Renamo exige demissão e detenção de gestores do processo eleitoral em Maputo

A Renamo exige a demissão e detenção dos gestores dos órgãos eleitorais nos distritos municipais Kampfumo e Nlhamankulu, onde os tribunais decidiram pela repetição da votação.

A Renamo, na Cidade de Maputo, convocou a imprensa para dar o ponto de situação dos processos judiciais em curso nos tribunais distritais e os recursos submetidos ao Conselho Constitucional. Falando sobre a votação que será repetida, a Renamo impôs condições para que participe no processo.

“Não vamos aceitar ir para as próximas eleições com as mesmas pessoas que foram responsáveis pela falsificação dos resultados, pelos crimes eleitorais que foram cometidos; exigimos à PGR para deter e acusar criminalmente todas essas pessoas [responsáveis], e a Comissão Nacional de Eleições deve rapidamente afastar administrativamente todas elas, colocando novas pessoas com base num consenso para nós avançarmos para as próximas etapas”, exigiu o cabeça-de-lista da Renamo na Cidade de Maputo, Venâncio Mondlane.

A Renamo diz não reconhecer outro resultado senão a vitória na votação de 11 de Outubro: “Não vamos aceitar nenhum resultado que seja diferente deste que ficou provado em tribunal: foi provado na contagem paralela da Renamo, na contagem paralela da Mais Integridade, e é comprovado no coração de todos maputenses que votaram e sabem em quem é que votaram”.
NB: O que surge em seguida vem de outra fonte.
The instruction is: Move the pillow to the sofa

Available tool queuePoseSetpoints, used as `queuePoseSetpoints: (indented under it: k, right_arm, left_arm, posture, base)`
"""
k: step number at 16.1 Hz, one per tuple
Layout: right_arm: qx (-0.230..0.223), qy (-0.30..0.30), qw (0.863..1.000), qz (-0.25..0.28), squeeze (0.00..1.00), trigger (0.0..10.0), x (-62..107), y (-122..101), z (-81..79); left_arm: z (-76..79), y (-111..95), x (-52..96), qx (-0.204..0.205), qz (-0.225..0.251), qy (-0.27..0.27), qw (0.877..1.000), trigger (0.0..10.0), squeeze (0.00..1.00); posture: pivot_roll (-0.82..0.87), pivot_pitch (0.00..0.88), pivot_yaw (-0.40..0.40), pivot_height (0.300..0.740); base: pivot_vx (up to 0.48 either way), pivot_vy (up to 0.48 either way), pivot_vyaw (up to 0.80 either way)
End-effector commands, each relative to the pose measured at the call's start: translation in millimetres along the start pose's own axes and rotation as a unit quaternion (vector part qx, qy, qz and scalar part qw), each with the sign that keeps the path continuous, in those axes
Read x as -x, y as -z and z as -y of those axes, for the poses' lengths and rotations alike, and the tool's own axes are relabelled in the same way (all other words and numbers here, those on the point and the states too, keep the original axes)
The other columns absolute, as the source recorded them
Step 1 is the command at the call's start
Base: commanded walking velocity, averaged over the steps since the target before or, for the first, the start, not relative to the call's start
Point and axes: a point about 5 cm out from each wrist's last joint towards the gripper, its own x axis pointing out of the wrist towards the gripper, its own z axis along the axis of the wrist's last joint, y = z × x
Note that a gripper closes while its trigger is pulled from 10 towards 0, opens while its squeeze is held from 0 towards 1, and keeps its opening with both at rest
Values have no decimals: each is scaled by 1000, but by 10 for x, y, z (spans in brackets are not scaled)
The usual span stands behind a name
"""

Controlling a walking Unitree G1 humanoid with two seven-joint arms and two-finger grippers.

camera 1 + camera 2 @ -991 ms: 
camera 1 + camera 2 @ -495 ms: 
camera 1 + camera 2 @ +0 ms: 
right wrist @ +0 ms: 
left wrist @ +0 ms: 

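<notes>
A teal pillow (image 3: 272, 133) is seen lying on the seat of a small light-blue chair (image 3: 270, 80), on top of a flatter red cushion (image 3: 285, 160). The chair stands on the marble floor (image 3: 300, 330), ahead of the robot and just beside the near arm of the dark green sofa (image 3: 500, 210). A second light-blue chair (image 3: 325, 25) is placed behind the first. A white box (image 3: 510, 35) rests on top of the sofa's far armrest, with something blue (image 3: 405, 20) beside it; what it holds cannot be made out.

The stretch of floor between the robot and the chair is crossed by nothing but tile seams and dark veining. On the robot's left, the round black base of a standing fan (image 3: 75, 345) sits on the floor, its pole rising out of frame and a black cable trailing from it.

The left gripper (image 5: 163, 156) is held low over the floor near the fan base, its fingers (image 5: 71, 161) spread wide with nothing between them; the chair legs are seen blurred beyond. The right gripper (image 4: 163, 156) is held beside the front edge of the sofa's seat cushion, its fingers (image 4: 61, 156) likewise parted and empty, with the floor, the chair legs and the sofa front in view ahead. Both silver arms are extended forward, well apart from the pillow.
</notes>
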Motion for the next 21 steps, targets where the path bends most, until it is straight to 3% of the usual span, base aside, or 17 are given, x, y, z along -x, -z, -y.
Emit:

Venâncio Mondlane diz que, para a capital do país, a Renamo reclama de irregularidades em cinco distritos municipais: Em KaMaxaquene, o partido submeteu denúncia ao Ministério Público; em KaMubukwana, recorreu ao Conselho Constitucional pelo facto de o juiz ter julgado improcedente a sua contestação; nos distritos Kampfumo e Nlhamankulu vai ser repetida a votação, sendo que, neste último, será em 64 mesas de um total de 120.

A Renamo exige também a responsabilização criminal daqueles funcionários e gestores de órgãos eleitorais que consideram que cometeram ilícitos eleitorais.